Она звала его то Лушиньком, то Владимиром Семеновичем, и он, доверчивое дитя, на которое ни одна женщина до сих пор не обращала внимания, усматривал в этом знак особого к нему отношения. Голова его кружилась. Узкие плечи нерешительно распрямлялись, а полуприкрытые, как у птицы, печальные глаза начинали тревожно золотиться. То были первые, пока что отдаленные всполохи огня, который вскорости охватил беднягу с головы до пят.
Обычно Людочка завершала концерт. Улыбаясь, выходила на сцену, выходила так, будто знала: ее ждут, ей рады, и она тоже рада: здравствуйте, вот и я!.. – а Лушин тем временем усаживался за пианино, наличие которого было непременным и, пожалуй, единственным условием гастрольной поездки.
О скромном помощнике своем солистка не забывала. Едва ли не после каждой песенки – а все ее песенки встречали на бис – подымала Владимира Семеновича. Уходя же со сцены – не насовсем, ее снова и снова возвращали аплодисментами, – по-царски подавала ему свою обнаженную ручку.
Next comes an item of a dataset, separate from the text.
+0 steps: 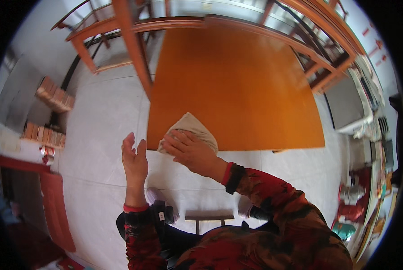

Не скупилась… А однажды ее мягкие, ее белые пальчики коснулись не длани его, как выразился насмешливый Ви-Ват, а целомудренного чела.
В деревенском клубе случилось это, за несколько минут до Людочкиного выступления. Рецидив детской болезни настиг семнадцатилетнего пианиста: пошла носом кровь. На лавку уложили его, вверх лицом, и кто же хлопотал больше всех и больше всех беспокоился? Конечно, Людочка. Носовой платок смочила – тонкий, кружевной, безукоризненной чистоты платочек – и аккуратно пристроила на кровоточащий нос.